Yanlışlık bir FEEDBACK mekanizmasıdır, Allah’ımız çok sever bunu, yanlış yapmamızı çok çok sever. Negatif feedback ile hemen yanlışı doğrulturuz ve bir daha yapmayız. Buna tevbe deniyor. Mesela bir fareyi labirente koyuyorsunuz, çıkış yolunu bulacak.

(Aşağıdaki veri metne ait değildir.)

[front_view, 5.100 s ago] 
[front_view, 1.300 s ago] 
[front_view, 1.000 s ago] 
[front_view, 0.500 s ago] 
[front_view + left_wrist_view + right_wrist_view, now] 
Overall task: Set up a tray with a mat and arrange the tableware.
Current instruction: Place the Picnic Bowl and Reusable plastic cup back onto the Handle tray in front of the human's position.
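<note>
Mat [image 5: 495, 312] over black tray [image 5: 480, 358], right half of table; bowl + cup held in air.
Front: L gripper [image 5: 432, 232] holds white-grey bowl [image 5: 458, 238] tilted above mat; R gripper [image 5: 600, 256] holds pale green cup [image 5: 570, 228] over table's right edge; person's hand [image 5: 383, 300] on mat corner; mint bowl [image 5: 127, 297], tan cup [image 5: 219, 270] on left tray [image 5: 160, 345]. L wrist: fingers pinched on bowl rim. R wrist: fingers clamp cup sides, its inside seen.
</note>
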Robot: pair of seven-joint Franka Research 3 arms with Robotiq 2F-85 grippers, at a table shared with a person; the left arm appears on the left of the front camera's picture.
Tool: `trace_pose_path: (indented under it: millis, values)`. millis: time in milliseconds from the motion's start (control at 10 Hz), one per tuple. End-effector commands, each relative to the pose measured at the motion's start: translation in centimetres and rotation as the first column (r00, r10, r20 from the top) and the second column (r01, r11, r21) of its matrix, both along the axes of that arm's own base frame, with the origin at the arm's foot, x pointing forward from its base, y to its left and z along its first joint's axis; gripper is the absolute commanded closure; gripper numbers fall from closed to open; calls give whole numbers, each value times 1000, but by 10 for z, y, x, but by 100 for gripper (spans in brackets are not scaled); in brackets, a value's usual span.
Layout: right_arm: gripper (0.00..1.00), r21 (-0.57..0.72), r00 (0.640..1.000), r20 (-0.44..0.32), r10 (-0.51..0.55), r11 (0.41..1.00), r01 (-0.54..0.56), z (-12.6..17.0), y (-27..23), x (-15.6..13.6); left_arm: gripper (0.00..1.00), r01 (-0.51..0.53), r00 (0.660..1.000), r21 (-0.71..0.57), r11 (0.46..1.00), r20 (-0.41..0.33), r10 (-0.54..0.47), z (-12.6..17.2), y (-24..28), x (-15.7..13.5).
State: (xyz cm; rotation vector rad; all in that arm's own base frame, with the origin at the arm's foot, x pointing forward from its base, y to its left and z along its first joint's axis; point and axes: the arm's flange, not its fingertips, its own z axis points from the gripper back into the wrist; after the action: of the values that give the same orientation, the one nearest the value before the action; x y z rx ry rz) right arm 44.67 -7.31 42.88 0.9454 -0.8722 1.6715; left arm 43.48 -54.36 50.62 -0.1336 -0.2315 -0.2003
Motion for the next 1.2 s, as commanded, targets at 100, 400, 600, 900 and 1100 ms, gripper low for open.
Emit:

Sonunda bulur, çünkü hata sayısını deneyerek, yanılarak, azalta azalta çıkış ucuna ulaşır. Fare burada çeşitli kapıları ve galerileri deneyerek feedback’ler yapar, yani geri göndermeler, geri tepmeler yapar. Bilirsiniz bunları, bir daha yazmama gerek var mı?
<> Biz de labirentteyiz galiba bu hayatta?
Dediğin gibi, hayat bir sibernetik labirent. Deniyoruz yanılıyoruz. Örneğin bebek ilk kez ateşi tutuyor, eli yanıyor, ağlıyor ve bir daha da tutmuyor; tutsa “cizz” olacak biliyor. Burada bebek (kul) ateşi tutmuş (Cehenneme gideceği bir günah işlemiş) ama eli yanmış ve bir daha ateşi tutmamaya TÖVBE etmiş.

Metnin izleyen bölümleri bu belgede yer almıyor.